__Requirement__: Print each entry below precisely as shown.

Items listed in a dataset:
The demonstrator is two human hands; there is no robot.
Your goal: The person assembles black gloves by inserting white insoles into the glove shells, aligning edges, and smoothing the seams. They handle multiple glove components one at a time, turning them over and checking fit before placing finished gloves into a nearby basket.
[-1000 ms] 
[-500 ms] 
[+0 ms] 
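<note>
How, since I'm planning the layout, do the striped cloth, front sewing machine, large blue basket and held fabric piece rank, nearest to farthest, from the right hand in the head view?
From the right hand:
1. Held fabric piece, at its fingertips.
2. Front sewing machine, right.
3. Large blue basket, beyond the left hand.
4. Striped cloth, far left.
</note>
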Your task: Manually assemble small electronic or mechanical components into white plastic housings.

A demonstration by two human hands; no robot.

__Answer box__:
The demonstrator is two human hands; there is no robot.
Your goal: The person assembles black gloves by inserting white insoles into the glove shells, aligning edges, and smoothing the seams. They handle multiple glove components one at a time, turning them over and checking fit before placing finished gloves into a nearby basket.
[-1000 ms] 
[-500 ms] 
[+0 ms] 
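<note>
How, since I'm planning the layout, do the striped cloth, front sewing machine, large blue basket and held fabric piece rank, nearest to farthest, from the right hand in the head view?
From the right hand:
1. Held fabric piece, at its fingertips.
2. Front sewing machine, right.
3. Large blue basket, beyond the left hand.
4. Striped cloth, far left.
</note>
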Your task: Manually assemble small electronic or mechanical components into white plastic housings.

A demonstration by two human hands; no robot.

The output is finished.